What needs to be done: Return the full listing, so that each line matches the original exactly.

Raw data:
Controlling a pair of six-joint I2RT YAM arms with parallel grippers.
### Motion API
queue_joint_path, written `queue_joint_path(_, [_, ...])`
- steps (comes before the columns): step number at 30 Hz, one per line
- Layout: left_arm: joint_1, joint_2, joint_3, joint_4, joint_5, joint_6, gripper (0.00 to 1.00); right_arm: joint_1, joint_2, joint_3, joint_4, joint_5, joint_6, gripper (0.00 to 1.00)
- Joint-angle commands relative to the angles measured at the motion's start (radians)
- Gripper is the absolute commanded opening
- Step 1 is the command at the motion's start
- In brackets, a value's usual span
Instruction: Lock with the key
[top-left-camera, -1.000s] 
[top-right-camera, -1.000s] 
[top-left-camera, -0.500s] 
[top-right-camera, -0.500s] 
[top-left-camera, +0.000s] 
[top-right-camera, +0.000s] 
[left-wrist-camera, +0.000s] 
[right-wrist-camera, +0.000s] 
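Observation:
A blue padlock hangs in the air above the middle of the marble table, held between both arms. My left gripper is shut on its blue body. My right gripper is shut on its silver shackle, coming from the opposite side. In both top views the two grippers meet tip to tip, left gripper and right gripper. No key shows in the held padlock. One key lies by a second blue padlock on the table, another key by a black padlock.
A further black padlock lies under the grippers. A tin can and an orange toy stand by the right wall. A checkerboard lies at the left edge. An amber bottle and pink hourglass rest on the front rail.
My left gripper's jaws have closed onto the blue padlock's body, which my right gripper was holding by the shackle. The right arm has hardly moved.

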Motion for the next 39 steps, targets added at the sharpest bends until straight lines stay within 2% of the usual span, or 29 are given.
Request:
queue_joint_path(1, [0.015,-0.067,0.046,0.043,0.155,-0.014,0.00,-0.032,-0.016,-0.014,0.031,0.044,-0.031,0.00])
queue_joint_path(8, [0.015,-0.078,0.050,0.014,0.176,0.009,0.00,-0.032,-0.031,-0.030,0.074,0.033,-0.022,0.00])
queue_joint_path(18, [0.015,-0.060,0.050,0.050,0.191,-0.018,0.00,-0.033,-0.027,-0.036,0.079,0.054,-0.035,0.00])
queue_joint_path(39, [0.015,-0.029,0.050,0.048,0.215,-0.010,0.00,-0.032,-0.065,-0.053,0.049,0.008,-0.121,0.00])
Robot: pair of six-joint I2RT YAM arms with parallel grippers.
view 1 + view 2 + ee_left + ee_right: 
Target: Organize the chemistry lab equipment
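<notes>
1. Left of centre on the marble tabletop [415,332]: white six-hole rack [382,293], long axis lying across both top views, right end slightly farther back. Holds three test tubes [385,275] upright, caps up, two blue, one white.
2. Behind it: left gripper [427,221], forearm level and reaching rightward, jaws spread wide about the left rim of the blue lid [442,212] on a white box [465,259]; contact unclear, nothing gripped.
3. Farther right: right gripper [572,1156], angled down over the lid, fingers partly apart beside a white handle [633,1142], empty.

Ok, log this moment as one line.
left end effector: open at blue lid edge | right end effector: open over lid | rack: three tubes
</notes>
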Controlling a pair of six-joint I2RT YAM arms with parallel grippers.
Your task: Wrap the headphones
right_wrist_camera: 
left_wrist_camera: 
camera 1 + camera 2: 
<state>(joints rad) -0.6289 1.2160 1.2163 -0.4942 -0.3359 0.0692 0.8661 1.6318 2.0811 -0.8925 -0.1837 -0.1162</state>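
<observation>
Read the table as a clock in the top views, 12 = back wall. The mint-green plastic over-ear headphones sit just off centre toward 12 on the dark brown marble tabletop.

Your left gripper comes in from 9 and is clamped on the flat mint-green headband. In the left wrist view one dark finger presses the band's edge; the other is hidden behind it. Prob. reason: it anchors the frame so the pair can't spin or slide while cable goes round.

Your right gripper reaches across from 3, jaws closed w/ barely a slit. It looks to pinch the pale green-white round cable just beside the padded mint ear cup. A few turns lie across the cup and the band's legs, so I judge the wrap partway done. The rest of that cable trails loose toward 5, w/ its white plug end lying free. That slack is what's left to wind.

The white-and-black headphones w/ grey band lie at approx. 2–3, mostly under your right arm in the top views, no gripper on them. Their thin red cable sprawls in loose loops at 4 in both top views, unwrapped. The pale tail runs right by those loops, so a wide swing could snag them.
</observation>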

Task result:
Controlling a pair of six-joint I2RT YAM arms with parallel grippers.
### Motion API
queue_joint_path, written `queue_joint_path(_, [_, ...])`
- steps (comes before the columns): step number at 30 Hz, one per line
- Layout: left_arm: joint_1, joint_2, joint_3, joint_4, joint_5, joint_6, gripper (0.00 to 1.00); right_arm: joint_1, joint_2, joint_3, joint_4, joint_5, joint_6, gripper (0.00 to 1.00)
- Joint-angle commands relative to the angles measured at the motion's start (radians)
- Gripper is the absolute commanded opening
- Step 1 is the command at the motion's start
- In brackets, a value's usual span
Instruction: Lock with the key
[top-left-camera, -1.000s] 
[top-right-camera, -1.000s] 
[top-left-camera, -0.500s] 
[top-right-camera, -0.500s] 
[top-left-camera, +0.000s] 
[top-right-camera, +0.000s] 
[left-wrist-camera, +0.000s] 
[right-wrist-camera, +0.000s] 
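Observation:
A blue padlock hangs in the air above the middle of the marble table, held between both arms. My left gripper is shut on its blue body. My right gripper is shut on its silver shackle, coming from the opposite side. In both top views the two grippers meet tip to tip, left gripper and right gripper. No key shows in the held padlock. One key lies by a second blue padlock on the table, another key by a black padlock.
A further black padlock lies under the grippers. A tin can and an orange toy stand by the right wall. A checkerboard lies at the left edge. An amber bottle and pink hourglass rest on the front rail.
My left gripper's jaws have closed onto the blue padlock's body, which my right gripper was holding by the shackle. The right arm has hardly moved.
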
Motion for the next 39 steps, targets added at the sharpest bends until straight lines stay within 2% of the usual span, or 29 are given.
Request:
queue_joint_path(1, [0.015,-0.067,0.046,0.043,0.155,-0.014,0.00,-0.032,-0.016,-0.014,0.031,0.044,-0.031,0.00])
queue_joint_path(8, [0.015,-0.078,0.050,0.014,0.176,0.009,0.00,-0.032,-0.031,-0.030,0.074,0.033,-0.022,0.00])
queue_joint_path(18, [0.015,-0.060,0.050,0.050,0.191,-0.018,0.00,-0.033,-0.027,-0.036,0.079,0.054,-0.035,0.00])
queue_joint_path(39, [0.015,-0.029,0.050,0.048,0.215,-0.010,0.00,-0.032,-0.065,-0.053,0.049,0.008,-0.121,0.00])
Robot: pair of six-joint I2RT YAM arms with parallel grippers.
view 1 + view 2 + ee_left + ee_right: 
Target: Organize the chemistry lab equipment
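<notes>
1. Left of centre on the marble tabletop [415,332]: white six-hole rack [382,293], long axis lying across both top views, right end slightly farther back. Holds three test tubes [385,275] upright, caps up, two blue, one white.
2. Behind it: left gripper [427,221], forearm level and reaching rightward, jaws spread wide about the left rim of the blue lid [442,212] on a white box [465,259]; contact unclear, nothing gripped.
3. Farther right: right gripper [572,1156], angled down over the lid, fingers partly apart beside a white handle [633,1142], empty.

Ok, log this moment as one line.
left end effector: open at blue lid edge | right end effector: open over lid | rack: three tubes
</notes>
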Controlling a pair of six-joint I2RT YAM arms with parallel grippers.
Your task: Wrap the headphones
right_wrist_camera: 
left_wrist_camera: 
camera 1 + camera 2: 
<state>(joints rad) -0.6289 1.2160 1.2163 -0.4942 -0.3359 0.0692 0.8661 1.6318 2.0811 -0.8925 -0.1837 -0.1162</state>
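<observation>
Read the table as a clock in the top views, 12 = back wall. The mint-green plastic over-ear headphones sit just off centre toward 12 on the dark brown marble tabletop.

Your left gripper comes in from 9 and is clamped on the flat mint-green headband. In the left wrist view one dark finger presses the band's edge; the other is hidden behind it. Prob. reason: it anchors the frame so the pair can't spin or slide while cable goes round.

Your right gripper reaches across from 3, jaws closed w/ barely a slit. It looks to pinch the pale green-white round cable just beside the padded mint ear cup. A few turns lie across the cup and the band's legs, so I judge the wrap partway done. The rest of that cable trails loose toward 5, w/ its white plug end lying free. That slack is what's left to wind.

The white-and-black headphones w/ grey band lie at approx. 2–3, mostly under your right arm in the top views, no gripper on them. Their thin red cable sprawls in loose loops at 4 in both top views, unwrapped. The pale tail runs right by those loops, so a wide swing could snag them.
</observation>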

That's the answer, with nothing more to add.